Windows and UTF-8 in the filesystem

I just tried playing some MP3s on my machine via a Windows 2000 machine across the room that has big speakers attached. WinAmp could play most but couldn’t access a couple. I checked the permissions and they were all right. Then I realised the file paths had non-ASCII characters in them (I was trying to play Noir Désir and Afro Celt Sound System’s Éireann), and Mac OS X’s HFS filesystem stores names in UTF-8, while Windows uses Latin-1. The tab key completion in bash says the name is “Noir De\314\201sir”, which looks like UTF-8 to me.

In the Windows file open dialog, “Noir Désir” appears correctly in the file listing, but as “Noir De´sir” in the path drop-down. I can add the file to the playlist in WinAmp, but WinAmp can’t access the file. I thought the problem may be with Samba, but smbclient can access it just fine.

Does this mean that Windows 2000 can’t handle Unicode in the filesystem?
  • Avatar

    bluesmoon — Jan 4, 2004 6:06:22 AM — #

    could also just be a problem with winamp storing strings as signed chars.
    • Avatar

      Kiran Jonnalagadda — Jan 4, 2004 6:59:49 AM — #

      Yes, it appears to be a WinAmp problem; Windows Media Player can open it.

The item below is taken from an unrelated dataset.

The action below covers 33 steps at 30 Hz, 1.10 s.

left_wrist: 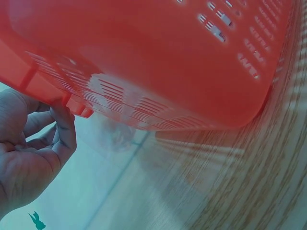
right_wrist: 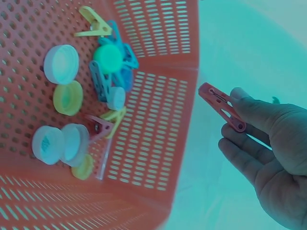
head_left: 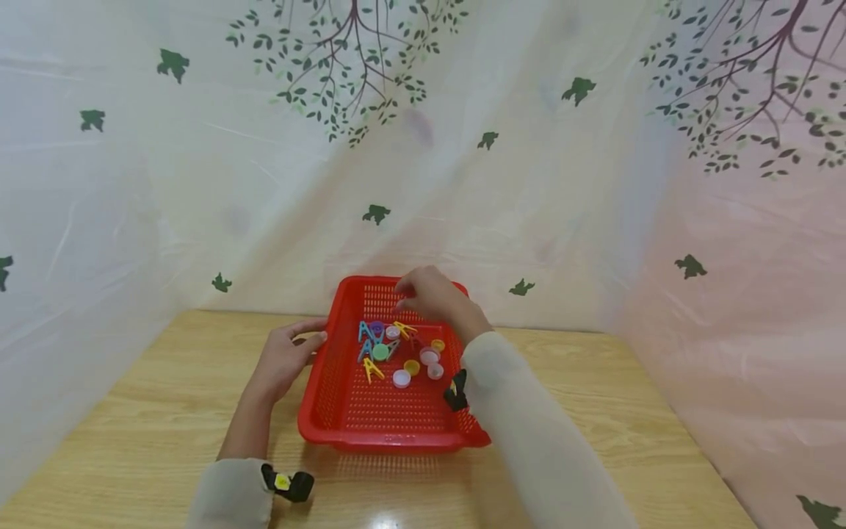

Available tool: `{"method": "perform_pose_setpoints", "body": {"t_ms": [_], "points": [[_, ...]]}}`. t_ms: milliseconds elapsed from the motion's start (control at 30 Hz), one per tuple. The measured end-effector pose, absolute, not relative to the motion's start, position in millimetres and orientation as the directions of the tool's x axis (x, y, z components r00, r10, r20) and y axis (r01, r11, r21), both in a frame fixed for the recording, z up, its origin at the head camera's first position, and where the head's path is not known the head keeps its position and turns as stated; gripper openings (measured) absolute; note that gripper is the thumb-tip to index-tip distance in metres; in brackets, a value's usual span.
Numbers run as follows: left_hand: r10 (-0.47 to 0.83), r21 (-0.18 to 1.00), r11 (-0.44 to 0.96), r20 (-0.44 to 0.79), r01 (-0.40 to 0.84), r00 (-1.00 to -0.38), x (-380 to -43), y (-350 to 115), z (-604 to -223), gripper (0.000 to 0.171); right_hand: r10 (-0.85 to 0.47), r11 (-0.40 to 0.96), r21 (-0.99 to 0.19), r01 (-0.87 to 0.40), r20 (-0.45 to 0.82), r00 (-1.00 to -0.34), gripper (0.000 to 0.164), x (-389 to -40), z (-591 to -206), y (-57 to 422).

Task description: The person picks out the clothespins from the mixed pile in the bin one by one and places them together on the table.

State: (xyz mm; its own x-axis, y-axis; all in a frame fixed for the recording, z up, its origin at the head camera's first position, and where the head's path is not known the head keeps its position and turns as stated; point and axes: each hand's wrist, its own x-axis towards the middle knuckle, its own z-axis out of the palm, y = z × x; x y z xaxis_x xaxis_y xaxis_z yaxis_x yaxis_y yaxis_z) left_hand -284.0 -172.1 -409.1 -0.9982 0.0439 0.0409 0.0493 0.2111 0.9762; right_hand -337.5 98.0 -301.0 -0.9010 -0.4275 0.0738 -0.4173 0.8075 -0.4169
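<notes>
In the head view my right hand (head_left: 431, 294) is over the far side of a red plastic basket (head_left: 390, 437). Its thumb and fingers pinch a red clothespin (right_wrist: 223, 106), seen beyond the basket's rim in the right wrist view. My left hand (head_left: 280, 361) holds the basket's left rim, thumb beneath it; some fingertips are hidden. Inside the basket lie yellow clothespins (head_left: 373, 370), blue clothespins (head_left: 366, 350) and a dark red clothespin (right_wrist: 100, 127). Among them are white caps (head_left: 401, 378), yellow caps (head_left: 412, 367) and a green cap (head_left: 380, 352).
The basket stands on a wooden table (head_left: 165, 426). Behind it and at both sides hangs a pale sheet (head_left: 277, 220) with printed branches and leaves. A thin clear strip (right_wrist: 103, 160) lies by the basket's inner wall.
</notes>
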Motion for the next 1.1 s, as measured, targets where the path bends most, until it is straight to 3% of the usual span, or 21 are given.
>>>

      But the following are noteworthy:

      Exhibit A: Observe the window title
      Windows 2000 Folder View

      Exhibit B: Observe the folder drop-down
      Windows 2000 File Open Dialog
  • Avatar

    evan — Jan 4, 2004 6:52:45 PM — #

    the windows apis are split between the non-unicode and unicode versions. everything that uses the old api probably won't do stuff right. it makes sense that winamp wouldn't have the latest unicode stuff.